Будущие разведчики кивнули, понятно. Я продолжил:
— На крайний случай Панкрат даст вам пароль к одному верному человеку в Саянском остроге. Но к нему идти только в самом, самом безвыходном случае, — одному из казаков острога Панкрат доверял и надеялся, что с ним ничего не случилось. — А теперь, пан Казимир, последний, но может быть главный вопрос, мы в Петербурге больше служили по посольской части и в полку бывали редко?
Поляк рассмеялся.
— В полку я, ваша светлость, был дважды и сейчас даже, честно говоря, не упомню его названия, помню только что кавалеристский.
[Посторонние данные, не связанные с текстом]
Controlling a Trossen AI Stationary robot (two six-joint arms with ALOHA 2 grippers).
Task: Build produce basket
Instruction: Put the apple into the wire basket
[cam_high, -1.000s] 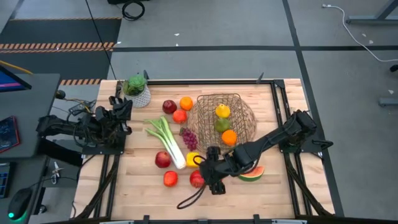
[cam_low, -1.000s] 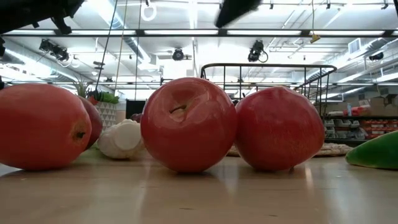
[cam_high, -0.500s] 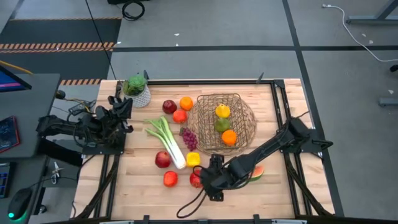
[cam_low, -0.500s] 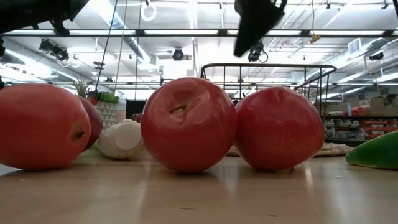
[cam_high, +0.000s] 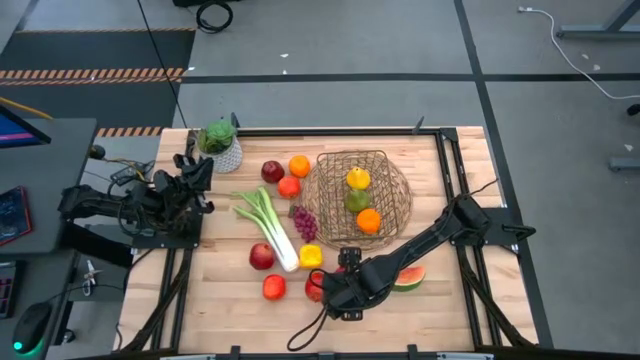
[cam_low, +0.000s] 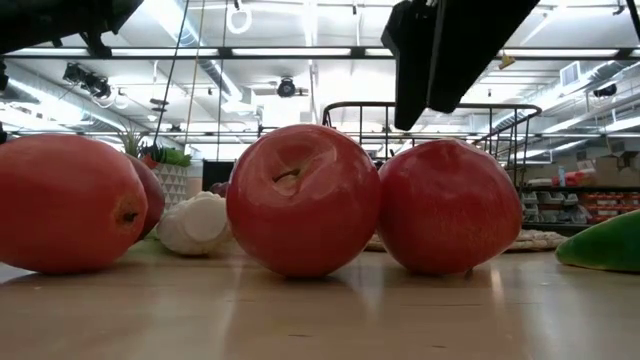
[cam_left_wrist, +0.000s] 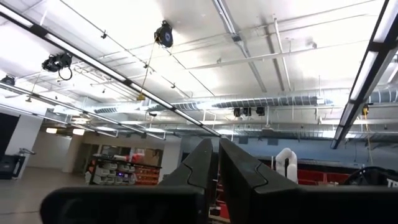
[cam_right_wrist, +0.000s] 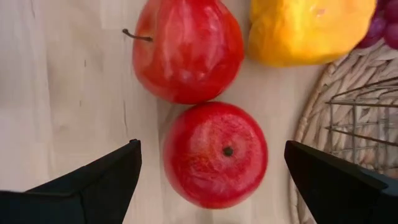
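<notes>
right gripper (cam_high: 320, 290) sits directly over a red apple (cam_right_wrist: 215, 154) near the front edge of the table (cam_high: 220, 300), wrist camera looking straight down on it. fingers (cam_right_wrist: 93, 180) spread as wide as they go, one on each side of the apple, not touching it; nothing held. that straddle reads as a pre-grasp line-up: descend, close, lift.

the apple lies just beside a second red apple (cam_right_wrist: 186, 50) and close to the yellow pepper (cam_right_wrist: 311, 28), so one finger has to drop into a tight gap (risk of nudging the neighbour).

basket (cam_high: 358, 193) is at the table's far-centre and already holds a yellow fruit, a green one and an orange (cam_high: 368, 220). loose on the table: leek (cam_high: 268, 228), grapes (cam_high: 303, 222), watermelon slice (cam_high: 406, 280), more apples and oranges to the left. my read: task partly done, most produce not yet in.

left gripper (cam_left_wrist: 214, 162) is parked off the table's left edge, fingers pressed together, pointing up at the ceiling, empty.
</notes>
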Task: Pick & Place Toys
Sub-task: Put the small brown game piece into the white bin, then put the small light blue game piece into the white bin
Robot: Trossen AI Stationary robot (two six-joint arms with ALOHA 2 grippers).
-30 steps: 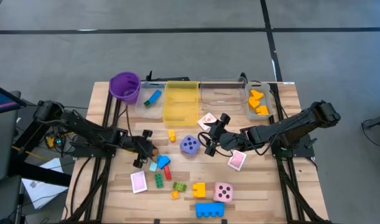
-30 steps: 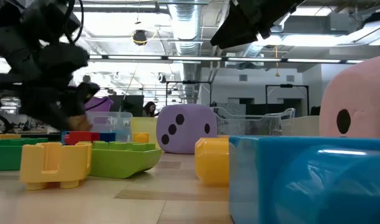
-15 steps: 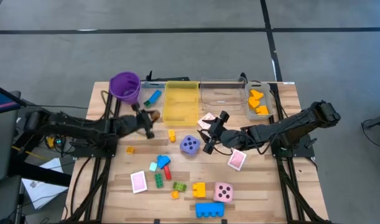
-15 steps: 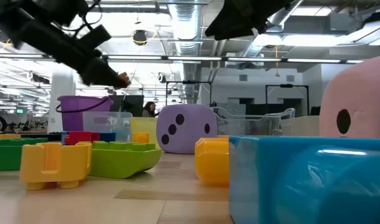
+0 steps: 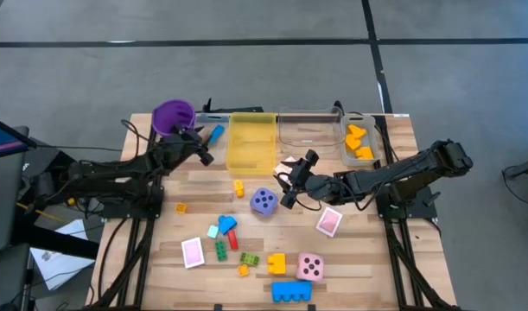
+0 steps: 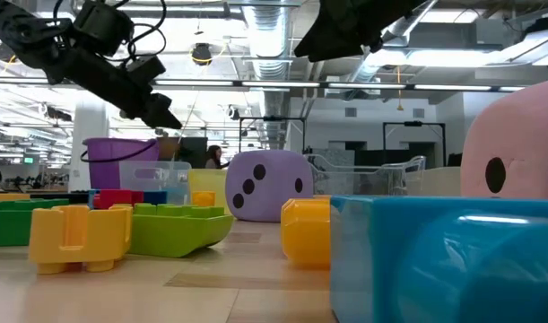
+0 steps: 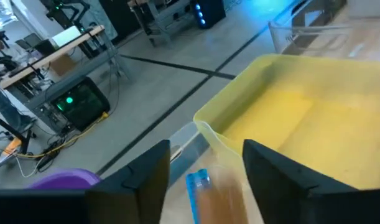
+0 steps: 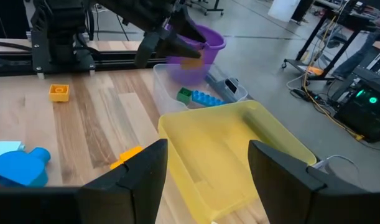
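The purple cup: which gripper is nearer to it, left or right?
Left. The left gripper hovers beside the purple cup; the right gripper is farther away, near the purple die.

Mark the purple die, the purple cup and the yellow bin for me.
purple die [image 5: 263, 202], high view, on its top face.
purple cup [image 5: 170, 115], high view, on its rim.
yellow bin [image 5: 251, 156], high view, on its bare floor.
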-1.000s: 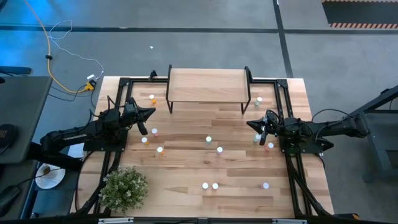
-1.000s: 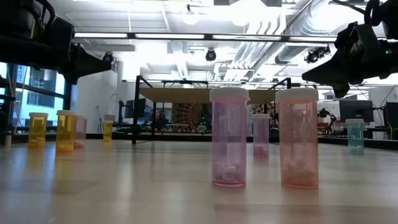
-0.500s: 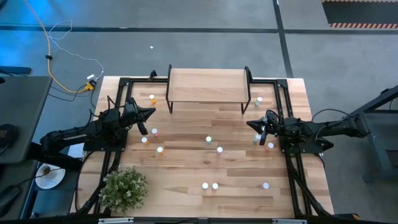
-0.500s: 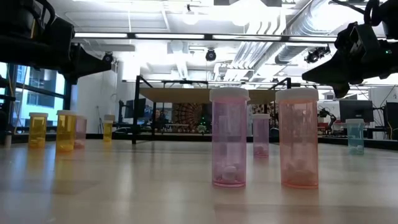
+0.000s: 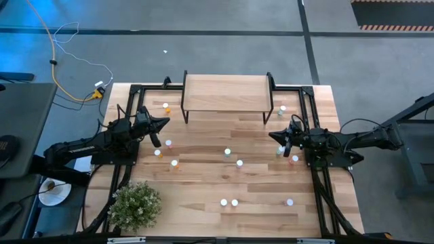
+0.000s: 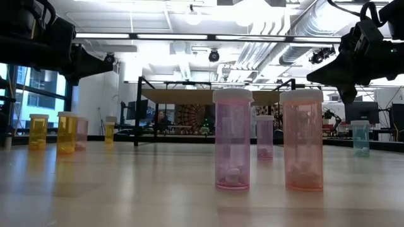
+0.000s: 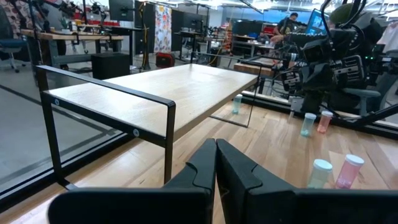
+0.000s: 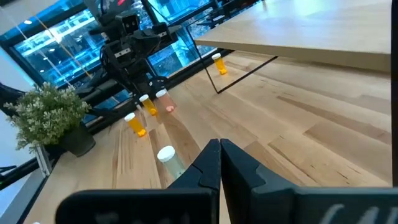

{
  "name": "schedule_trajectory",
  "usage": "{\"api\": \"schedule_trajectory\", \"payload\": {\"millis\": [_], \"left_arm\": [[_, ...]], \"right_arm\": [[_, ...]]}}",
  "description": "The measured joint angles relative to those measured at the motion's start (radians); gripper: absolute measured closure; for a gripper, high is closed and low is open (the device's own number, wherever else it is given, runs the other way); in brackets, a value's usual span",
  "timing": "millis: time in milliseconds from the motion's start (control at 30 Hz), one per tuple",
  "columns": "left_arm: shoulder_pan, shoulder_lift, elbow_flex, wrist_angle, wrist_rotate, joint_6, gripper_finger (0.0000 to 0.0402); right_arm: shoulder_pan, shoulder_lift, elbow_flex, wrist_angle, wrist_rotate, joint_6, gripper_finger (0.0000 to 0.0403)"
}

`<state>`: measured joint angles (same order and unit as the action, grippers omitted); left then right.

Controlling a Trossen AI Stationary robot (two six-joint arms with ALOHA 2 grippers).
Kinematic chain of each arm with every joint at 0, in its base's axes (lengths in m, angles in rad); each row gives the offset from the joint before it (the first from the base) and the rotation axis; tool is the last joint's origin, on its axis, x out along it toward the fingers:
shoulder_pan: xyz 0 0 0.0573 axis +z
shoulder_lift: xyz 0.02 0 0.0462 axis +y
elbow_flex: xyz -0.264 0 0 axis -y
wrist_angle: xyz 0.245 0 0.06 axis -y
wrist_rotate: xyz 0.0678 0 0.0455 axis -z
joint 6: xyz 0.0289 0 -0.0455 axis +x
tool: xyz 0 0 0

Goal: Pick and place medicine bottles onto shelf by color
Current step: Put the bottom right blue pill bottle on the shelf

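Wood table holds scattered bottles | our left gripper and right gripper pinched together, empty | bottles look light, tippy; we'd grasp mid-body.

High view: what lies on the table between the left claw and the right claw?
Two white-capped medicine bottles stand on the striped-wood tabletop between the left claw and right claw, seen in the high view.

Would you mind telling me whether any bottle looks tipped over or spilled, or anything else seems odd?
Nothing stands out. The medicine bottles that can be made out stand upright with caps on, scattered over the table. The shelf sits square and bare. Nothing looks spilled.
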<state>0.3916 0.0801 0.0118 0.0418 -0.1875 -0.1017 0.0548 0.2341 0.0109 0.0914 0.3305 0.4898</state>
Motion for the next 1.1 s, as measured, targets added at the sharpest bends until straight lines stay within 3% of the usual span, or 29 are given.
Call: {"api": "schedule_trajectory", "payload": {"millis": [733,1100], "left_arm": [[0.000,0.000,0.000,0.000,0.002,0.000,0.0401],[0.000,0.000,0.000,-0.001,0.003,0.000,0.0401]], "right_arm": [[-0.002,0.000,0.001,0.002,0.000,0.004,0.0400],[-0.002,0.001,0.069,0.058,-0.007,0.029,0.0318]]}}
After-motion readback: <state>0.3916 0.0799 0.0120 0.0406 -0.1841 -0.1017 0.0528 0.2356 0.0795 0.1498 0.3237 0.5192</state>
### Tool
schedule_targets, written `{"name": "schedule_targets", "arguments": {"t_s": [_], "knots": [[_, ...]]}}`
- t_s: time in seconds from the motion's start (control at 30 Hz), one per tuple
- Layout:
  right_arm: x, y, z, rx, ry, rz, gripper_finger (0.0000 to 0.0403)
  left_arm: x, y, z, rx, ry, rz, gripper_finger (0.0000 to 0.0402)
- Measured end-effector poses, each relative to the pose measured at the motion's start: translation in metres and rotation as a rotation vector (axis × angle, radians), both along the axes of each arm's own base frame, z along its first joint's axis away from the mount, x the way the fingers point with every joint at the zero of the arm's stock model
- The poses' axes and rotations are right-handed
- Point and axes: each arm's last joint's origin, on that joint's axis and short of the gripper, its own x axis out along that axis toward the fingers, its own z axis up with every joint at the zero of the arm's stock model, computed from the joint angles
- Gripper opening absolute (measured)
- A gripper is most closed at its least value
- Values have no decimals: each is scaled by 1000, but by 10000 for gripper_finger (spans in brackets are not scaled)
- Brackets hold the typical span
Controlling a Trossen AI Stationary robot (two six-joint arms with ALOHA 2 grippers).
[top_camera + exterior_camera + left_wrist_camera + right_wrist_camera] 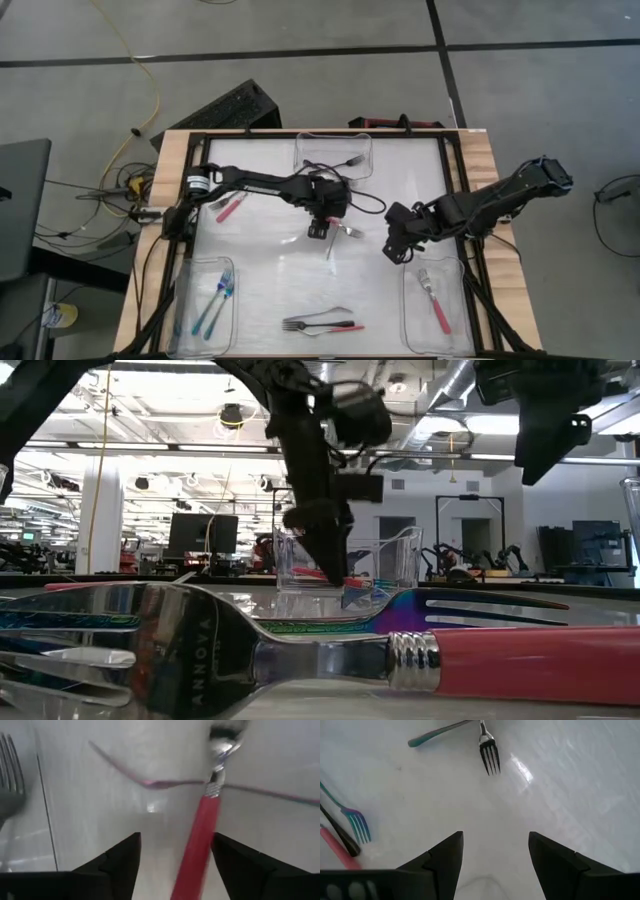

— Есть вероятность, что вы встретитесь со своими коллегами по службе?
— Ни какой, Земля на небо должна упасть, чтобы кто-нибудь в такой глуши оказался, даже в качестве арестанта, — граф Казимир усмехнулся, улыбка была очень ехидненькая. — И потом, тогда я был без этого мужского украшения, — он показал на свою щеку, — я ведь сначала подался в Польшу, но в первый же варшавский вечер случилась дуэль и я направил свои стопы обратно в матушку-Россию. Тем более, ваша светлость, я хочу стать графом Малевич, это фамилия моей матушки, её род пославнее.
— А вот это нехорошо, что вы утаили эту информацию от нас, — улыбнулся я.